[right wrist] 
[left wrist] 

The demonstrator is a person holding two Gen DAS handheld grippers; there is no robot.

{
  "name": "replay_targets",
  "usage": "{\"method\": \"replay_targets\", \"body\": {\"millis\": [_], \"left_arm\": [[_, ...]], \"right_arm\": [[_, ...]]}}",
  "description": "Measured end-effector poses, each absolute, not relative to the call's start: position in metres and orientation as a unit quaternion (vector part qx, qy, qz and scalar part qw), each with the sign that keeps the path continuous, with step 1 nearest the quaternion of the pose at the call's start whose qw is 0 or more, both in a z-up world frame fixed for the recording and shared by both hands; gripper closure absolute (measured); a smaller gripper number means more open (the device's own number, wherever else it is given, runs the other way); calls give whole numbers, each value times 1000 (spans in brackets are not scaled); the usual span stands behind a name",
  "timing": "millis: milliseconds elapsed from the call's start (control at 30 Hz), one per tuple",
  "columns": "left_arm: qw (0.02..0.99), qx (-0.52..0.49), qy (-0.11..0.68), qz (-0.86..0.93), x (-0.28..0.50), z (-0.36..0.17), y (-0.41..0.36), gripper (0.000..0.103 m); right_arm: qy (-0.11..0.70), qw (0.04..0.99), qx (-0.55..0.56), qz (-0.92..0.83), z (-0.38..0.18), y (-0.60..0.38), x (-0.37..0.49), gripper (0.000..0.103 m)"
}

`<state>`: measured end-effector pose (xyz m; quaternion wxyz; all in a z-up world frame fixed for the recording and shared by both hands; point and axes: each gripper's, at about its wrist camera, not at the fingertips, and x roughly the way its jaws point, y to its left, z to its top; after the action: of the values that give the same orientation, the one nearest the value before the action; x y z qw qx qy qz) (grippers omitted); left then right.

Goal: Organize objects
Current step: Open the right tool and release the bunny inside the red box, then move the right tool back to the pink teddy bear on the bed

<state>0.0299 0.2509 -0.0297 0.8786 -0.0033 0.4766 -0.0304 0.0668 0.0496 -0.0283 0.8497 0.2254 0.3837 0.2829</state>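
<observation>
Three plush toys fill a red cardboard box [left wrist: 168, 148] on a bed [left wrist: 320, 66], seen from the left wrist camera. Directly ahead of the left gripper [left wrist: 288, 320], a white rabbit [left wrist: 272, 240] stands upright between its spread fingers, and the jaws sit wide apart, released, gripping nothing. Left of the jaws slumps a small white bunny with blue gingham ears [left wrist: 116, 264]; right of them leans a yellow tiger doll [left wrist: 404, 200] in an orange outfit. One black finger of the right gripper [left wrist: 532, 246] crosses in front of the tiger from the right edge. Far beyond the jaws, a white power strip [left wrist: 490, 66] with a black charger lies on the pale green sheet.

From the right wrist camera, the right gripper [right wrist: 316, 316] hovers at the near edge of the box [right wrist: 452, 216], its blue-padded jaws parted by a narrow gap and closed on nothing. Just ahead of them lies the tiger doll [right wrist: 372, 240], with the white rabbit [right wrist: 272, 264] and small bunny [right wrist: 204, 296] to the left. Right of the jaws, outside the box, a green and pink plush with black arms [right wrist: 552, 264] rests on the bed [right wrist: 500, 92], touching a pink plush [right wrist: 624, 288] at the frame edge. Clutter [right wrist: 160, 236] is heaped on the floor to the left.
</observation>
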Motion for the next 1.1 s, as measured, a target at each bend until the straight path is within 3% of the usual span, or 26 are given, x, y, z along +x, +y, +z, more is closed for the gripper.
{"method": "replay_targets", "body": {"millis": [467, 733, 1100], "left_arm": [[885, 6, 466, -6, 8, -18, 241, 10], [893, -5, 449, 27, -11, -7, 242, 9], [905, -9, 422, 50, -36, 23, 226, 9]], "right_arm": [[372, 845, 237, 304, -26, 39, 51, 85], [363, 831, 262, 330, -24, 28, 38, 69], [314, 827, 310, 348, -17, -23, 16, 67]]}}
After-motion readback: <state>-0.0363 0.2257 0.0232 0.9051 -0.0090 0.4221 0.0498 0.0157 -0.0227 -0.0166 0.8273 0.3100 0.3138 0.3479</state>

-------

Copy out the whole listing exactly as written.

→ Response area:
[right wrist] 
[left wrist] 

The demonstrator is a person holding two Gen DAS handheld grippers; there is no robot.

{
  "name": "replay_targets",
  "usage": "{\"method\": \"replay_targets\", \"body\": {\"millis\": [_], \"left_arm\": [[_, ...]], \"right_arm\": [[_, ...]]}}",
  "description": "Measured end-effector poses, each absolute, not relative to the call's start: position in metres and orientation as a unit quaternion (vector part qx, qy, qz and scalar part qw), each with the sign that keeps the path continuous, with step 1 nearest the quaternion of the pose at the call's start whose qw is 0 or more, both in a z-up world frame fixed for the recording and shared by both hands; gripper closure absolute (measured); a smaller gripper number means more open (the device's own number, wherever else it is given, runs the other way); calls give whole numbers, each value times 1000 (spans in brackets are not scaled); the usual span stands behind a name",
  "timing": "millis: milliseconds elapsed from the call's start (control at 30 Hz), one per tuple",
  "columns": "left_arm: qw (0.02..0.99), qx (-0.52..0.49), qy (-0.11..0.68), qz (-0.86..0.93), x (-0.28..0.50), z (-0.36..0.17), y (-0.41..0.36), gripper (0.000..0.103 m); right_arm: qy (-0.11..0.70), qw (0.04..0.99), qx (-0.55..0.56), qz (-0.92..0.83), z (-0.38..0.18), y (-0.60..0.38), x (-0.37..0.49), gripper (0.000..0.103 m)"
}

`<state>`: measured end-effector pose (xyz m; quaternion wxyz; all in a z-up world frame fixed for the recording and shared by both hands; point and axes: each gripper's, at about its wrist camera, not at the fingertips, and x roughly the way its jaws point, y to its left, z to its top; after the action: of the values that give the same orientation, the one nearest the value before the action; x y z qw qx qy qz) (grippers omitted); left then right.

Goal: Organize objects
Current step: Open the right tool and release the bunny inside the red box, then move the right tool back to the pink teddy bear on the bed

<state>0.0299 0.2509 -0.0297 0.8786 -0.0033 0.4766 -0.0304 0.0668 0.0496 -0.0283 0.8497 0.2254 0.3837 0.2829</state>
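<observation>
Three plush toys fill a red cardboard box [left wrist: 168, 148] on a bed [left wrist: 320, 66], seen from the left wrist camera. Directly ahead of the left gripper [left wrist: 288, 320], a white rabbit [left wrist: 272, 240] stands upright between its spread fingers, and the jaws sit wide apart, released, gripping nothing. Left of the jaws slumps a small white bunny with blue gingham ears [left wrist: 116, 264]; right of them leans a yellow tiger doll [left wrist: 404, 200] in an orange outfit. One black finger of the right gripper [left wrist: 532, 246] crosses in front of the tiger from the right edge. Far beyond the jaws, a white power strip [left wrist: 490, 66] with a black charger lies on the pale green sheet.

From the right wrist camera, the right gripper [right wrist: 316, 316] hovers at the near edge of the box [right wrist: 452, 216], its blue-padded jaws parted by a narrow gap and closed on nothing. Just ahead of them lies the tiger doll [right wrist: 372, 240], with the white rabbit [right wrist: 272, 264] and small bunny [right wrist: 204, 296] to the left. Right of the jaws, outside the box, a green and pink plush with black arms [right wrist: 552, 264] rests on the bed [right wrist: 500, 92], touching a pink plush [right wrist: 624, 288] at the frame edge. Clutter [right wrist: 160, 236] is heaped on the floor to the left.
</observation>
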Motion for the next 1.1 s, as measured, a target at each bend until the straight path is within 3% of the usual span, or 26 are given, x, y, z along +x, +y, +z, more is closed for the gripper.
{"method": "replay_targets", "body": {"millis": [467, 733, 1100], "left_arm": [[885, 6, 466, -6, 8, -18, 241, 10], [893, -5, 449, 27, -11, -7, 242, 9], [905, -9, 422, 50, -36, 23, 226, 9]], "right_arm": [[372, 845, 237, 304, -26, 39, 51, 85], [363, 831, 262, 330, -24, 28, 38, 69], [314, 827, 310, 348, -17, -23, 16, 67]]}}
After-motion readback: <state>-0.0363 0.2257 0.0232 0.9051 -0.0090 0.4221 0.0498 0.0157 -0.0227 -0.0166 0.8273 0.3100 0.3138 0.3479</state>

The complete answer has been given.